Posts Tagged ‘thriller’

Book Report

August 11, 2016

Noodle as Editor

I’ve finished five books of late, and I’m patting myself on the back.  So many periodicals arrive daily that I found I wasn’t finishing the books I’d purchased.  So I have made the effort and here is my report.

A Man Called Ove” by Fredrik Backman:  This is an English translation of a current Swedish bestseller.  It’s a marvel of sweet and sour.  Ove is the sour.  His works are the sweet.  Very dark humor is pitched perfectly for some hilarious moments.  A woman friend recommended this and it got snatched away by my wife midway through my own reading.  I finally pulled hard enough to get it back, and it was worth the effort.

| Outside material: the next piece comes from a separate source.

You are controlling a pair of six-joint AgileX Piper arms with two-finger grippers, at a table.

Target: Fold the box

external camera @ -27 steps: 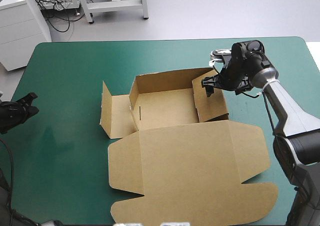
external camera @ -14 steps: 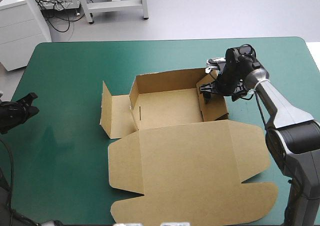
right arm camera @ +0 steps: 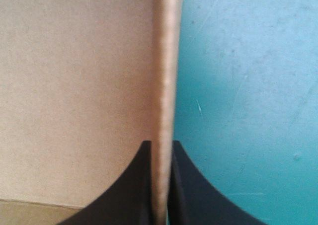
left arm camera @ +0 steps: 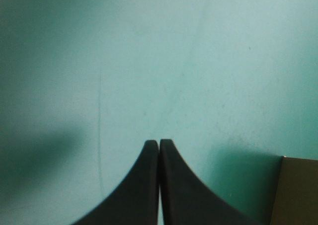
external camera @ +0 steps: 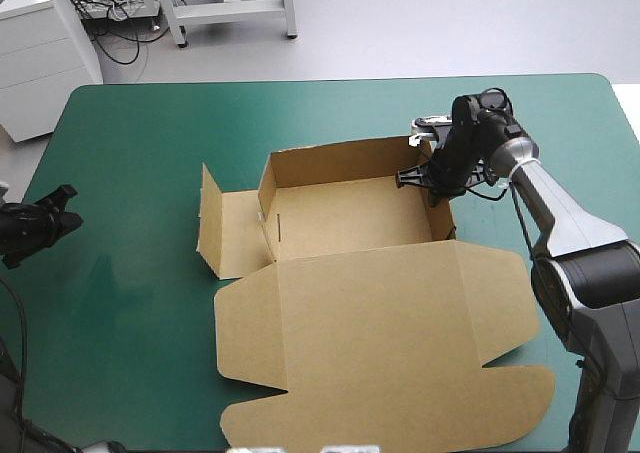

The book is pumped with warmth, infused like steam heat, perhaps because we are in cold Sweden.  It is not sentimental.  Every feeling is earned honestly.  But the book seems of a type with some other current bestsellers which are cooked with a lot of cream.  Rather than thin soup, we are fed a rich bisque.  Not something you would want to have every day, but which can mark off a fine experience.

I wonder at the irony of a story coming from such a PC culture, of a hero who is so anti-PC, swimming in a bisque of such creamy texture.  The feeling function is highly prized in this one.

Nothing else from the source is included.